Red meat and cream (use with care):

These foods are placed at the top of the pyramid of healthy eating because they are rich in saturated fat. If you eat red meat every day, such as beef and mutton, trying fish or chicken several times a week can improve your cholesterol level. Similarly, you can switch from cream to olive oil.

Rice, white bread, potatoes, pasta and desserts (with caution):

Why are all these staple foods of Americans placed at the top of the pyramid of healthy eating? Because they can cause blood sugar to rise rapidly, leading to weight gain, diabetes, heart disease and other chronic diseases. Whole-wheat carbohydrates stabilize human blood sugar, at least increase slowly without exceeding the normal level of human body, so that human body can deal with excess blood sugar.

Multivitamins:

Daily multivitamin and mineral supplements are the nutritional reserves of the human body.
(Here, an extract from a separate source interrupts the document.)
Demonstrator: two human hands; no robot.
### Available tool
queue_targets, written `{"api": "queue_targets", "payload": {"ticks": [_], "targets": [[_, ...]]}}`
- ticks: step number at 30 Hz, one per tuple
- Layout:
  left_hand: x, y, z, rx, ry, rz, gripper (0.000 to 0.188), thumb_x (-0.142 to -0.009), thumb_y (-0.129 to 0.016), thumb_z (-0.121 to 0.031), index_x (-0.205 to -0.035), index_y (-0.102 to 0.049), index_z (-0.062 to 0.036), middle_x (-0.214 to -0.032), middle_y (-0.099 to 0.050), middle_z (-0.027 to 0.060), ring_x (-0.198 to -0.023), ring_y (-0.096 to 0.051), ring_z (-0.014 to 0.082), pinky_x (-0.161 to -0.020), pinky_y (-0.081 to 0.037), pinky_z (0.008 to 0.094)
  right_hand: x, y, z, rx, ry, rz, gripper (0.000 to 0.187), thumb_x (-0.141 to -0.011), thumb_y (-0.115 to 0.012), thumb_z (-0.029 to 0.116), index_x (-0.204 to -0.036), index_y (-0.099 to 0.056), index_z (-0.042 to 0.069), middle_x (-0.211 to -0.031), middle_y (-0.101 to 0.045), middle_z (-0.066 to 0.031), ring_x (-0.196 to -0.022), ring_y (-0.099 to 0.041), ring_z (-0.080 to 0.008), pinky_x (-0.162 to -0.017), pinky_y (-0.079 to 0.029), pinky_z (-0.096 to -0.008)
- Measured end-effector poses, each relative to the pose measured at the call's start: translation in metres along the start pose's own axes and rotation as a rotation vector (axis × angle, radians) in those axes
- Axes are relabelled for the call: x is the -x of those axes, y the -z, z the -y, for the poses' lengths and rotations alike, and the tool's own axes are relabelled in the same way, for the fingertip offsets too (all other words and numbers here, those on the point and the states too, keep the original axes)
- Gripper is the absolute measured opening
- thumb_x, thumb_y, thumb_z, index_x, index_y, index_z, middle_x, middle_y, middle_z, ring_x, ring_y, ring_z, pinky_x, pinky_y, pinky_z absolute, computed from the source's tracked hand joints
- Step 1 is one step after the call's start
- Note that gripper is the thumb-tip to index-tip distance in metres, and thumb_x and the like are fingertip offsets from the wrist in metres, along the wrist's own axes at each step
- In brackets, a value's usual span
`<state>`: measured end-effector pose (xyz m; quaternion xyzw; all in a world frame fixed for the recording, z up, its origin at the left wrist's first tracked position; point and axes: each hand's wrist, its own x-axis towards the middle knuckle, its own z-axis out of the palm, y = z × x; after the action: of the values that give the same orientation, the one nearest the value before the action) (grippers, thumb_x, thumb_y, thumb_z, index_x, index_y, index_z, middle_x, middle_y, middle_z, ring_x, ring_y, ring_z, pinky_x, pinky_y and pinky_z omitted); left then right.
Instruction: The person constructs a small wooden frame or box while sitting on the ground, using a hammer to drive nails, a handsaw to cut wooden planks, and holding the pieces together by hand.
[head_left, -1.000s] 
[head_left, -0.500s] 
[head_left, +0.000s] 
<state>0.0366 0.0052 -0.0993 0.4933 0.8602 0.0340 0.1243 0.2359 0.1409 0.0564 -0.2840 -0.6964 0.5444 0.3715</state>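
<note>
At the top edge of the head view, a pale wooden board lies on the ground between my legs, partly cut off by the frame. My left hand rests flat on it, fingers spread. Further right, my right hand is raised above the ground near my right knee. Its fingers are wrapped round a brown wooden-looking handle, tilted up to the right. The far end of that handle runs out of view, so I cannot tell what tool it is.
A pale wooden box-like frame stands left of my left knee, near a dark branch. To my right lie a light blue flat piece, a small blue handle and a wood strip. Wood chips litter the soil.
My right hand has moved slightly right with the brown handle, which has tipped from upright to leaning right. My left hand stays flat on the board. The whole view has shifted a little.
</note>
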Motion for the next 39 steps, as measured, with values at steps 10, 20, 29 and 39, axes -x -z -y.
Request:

The food we eat every day sometimes does not provide all the nutrients the human body needs every day. At this time, multivitamins can fill the nutritional gap, even for the most cautious diners. Please choose genuine multivitamins.

Alcohol (moderate amount):

Drinking a little wine every day can reduce the risk of heart disease. Moderate amount is very important. Alcohol is a double-edged sword, which has both disadvantages and advantages. For men, the balance point is to drink 1 2 cups a day, not draft beer cups. For women, one glass a day is enough.

The pyramid of healthy eating summarizes the best dietary information today. It's not a castle in the air, it's still the same. With the development of the times, it has been deeply studied.